Sitting unsteadily, he hunched forward as if riding a horse. The rim sagged and created a U-shaped smile. Straightening his neck, he moved his body marginally outside the portal and pretended to peek in various directions. Inside the portal, strong winds blew across his face. Taking a deep breath, he stood up abruptly before my voice could warn him. Briskly he tilted himself forward on the rim of the portal, then he entered that strange world inside the portal by letting his body fall over, his body weight pulling him downward. He knew that the gravity inside that world would cause him to plunge into the deep and my awareness could not respond fast enough to stop him.
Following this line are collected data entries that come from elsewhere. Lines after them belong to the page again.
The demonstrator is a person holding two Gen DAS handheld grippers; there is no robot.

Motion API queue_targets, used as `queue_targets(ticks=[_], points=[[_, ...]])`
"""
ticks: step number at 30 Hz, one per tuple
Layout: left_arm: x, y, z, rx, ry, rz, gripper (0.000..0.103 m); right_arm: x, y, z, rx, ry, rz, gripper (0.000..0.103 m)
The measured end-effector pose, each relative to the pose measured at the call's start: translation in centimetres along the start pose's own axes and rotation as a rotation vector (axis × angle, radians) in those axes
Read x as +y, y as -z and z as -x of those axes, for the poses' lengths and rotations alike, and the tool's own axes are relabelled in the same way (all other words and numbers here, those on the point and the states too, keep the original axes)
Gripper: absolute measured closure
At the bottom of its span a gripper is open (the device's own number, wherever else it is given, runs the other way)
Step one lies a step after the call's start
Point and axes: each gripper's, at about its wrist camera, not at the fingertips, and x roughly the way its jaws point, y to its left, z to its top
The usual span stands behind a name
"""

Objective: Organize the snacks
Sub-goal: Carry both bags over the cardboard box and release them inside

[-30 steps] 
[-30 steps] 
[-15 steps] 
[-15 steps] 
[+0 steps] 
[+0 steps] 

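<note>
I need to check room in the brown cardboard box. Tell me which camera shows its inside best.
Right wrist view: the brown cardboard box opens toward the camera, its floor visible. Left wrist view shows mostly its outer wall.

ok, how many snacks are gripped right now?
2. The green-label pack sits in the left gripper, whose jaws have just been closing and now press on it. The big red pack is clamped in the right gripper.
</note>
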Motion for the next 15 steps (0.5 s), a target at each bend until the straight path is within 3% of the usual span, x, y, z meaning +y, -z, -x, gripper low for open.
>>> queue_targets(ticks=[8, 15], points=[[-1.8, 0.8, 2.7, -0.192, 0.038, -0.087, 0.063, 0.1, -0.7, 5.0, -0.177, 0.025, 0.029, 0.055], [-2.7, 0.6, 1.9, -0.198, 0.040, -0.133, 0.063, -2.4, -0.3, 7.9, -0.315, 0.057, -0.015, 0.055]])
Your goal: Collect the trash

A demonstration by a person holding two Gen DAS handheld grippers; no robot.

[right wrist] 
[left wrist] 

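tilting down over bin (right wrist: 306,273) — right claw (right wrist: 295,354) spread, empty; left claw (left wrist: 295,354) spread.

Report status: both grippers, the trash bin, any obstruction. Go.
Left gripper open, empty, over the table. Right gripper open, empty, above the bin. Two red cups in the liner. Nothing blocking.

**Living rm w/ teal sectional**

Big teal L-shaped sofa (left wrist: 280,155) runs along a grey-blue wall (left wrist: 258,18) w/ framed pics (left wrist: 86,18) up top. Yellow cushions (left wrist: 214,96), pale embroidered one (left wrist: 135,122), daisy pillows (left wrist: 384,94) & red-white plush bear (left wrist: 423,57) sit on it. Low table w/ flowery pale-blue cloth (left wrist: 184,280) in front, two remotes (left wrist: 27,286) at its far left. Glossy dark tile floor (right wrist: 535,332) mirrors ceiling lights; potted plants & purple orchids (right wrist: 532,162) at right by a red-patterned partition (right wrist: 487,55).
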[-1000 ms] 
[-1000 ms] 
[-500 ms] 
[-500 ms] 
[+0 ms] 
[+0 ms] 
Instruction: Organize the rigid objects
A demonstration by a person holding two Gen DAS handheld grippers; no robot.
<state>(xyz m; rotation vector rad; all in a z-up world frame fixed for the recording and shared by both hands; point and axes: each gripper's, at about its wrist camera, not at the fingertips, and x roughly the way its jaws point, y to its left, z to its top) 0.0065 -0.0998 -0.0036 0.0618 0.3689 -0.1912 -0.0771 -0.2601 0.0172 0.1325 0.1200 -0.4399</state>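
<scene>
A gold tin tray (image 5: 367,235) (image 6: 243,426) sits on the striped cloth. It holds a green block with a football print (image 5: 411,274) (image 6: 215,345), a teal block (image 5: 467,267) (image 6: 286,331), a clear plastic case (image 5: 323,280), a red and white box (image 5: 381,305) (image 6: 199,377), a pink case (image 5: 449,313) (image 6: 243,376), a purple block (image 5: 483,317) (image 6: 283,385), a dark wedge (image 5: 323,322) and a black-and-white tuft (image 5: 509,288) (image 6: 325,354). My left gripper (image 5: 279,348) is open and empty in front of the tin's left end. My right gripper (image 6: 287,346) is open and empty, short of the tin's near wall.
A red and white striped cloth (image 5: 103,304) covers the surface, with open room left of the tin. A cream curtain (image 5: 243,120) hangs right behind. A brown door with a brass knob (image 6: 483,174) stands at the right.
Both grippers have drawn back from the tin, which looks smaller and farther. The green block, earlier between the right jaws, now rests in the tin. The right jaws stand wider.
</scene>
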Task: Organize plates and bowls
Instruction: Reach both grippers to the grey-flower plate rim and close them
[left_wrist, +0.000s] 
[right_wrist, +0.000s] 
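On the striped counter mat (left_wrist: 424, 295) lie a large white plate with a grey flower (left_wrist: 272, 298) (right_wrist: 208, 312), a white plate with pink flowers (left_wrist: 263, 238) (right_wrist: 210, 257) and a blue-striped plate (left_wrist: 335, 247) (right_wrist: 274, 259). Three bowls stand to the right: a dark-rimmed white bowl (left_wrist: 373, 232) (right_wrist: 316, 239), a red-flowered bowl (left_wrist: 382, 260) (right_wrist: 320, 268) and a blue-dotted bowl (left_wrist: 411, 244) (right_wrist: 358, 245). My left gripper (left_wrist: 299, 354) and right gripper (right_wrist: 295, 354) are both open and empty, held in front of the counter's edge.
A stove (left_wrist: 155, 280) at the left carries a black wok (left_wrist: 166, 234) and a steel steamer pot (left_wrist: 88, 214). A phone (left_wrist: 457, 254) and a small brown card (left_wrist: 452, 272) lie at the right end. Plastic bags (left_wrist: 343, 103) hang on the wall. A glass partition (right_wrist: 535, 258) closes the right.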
As David fell through the empty space inside that strange world, he curved his body like a professional diver plunging into the sea from a two-thousand-feet cliff before spreading out his limbs as if he enjoyed the headlong dive.
‘What are you doing?’ I yelled inside his mind.
‘Try to swallow the winds of death!’ he shouted back.
‘You can’t challenge gravity!’ I said.
‘I must conquer death!’
‘You can’t win!’
‘I must, to get a breakthrough!’ David yelled. ‘Grab your satori now. Master the grace of suicide.’
As he plunged into the deep, strong air currents hit him; he grimaced and frowned, fear flashed across his brown pupils when he realized that he might soon be smashed into pieces. Chasing away that grim thought, he glanced at the fast-moving scenes around him: the pale blue sky, the yellowish-pink horizon and the grey walls of the cliff on his left. He felt as if he were flying across the giant screen of an amphitheatre.
For the next ten seconds, he continued to fall through the haze, then a green mass loomed: something stumpy, contorted and sharp pierced his hiking jacket and hooked him. His body jolted violently, then he swung up and down as he dangled from a huge branch that jutted from the cliff’s wall. His limbs splayed as he became suspended in the air; he had plunged hundreds of feet.
Catching his breath, David held onto the thick branch, heaved himself upward and sat on it. ‘Looks like I won’t be pulverized today,’ he said. ‘Chance can kill us or save us.’
‘Why did you do that?’ I asked.
‘We have exited and returned to those portals more than twenty times, and nowhere near our time zone. I hate fruitless struggling, like being stuck in a breech pregnancy.’
‘But you mustn’t die, you must complete your artwork.’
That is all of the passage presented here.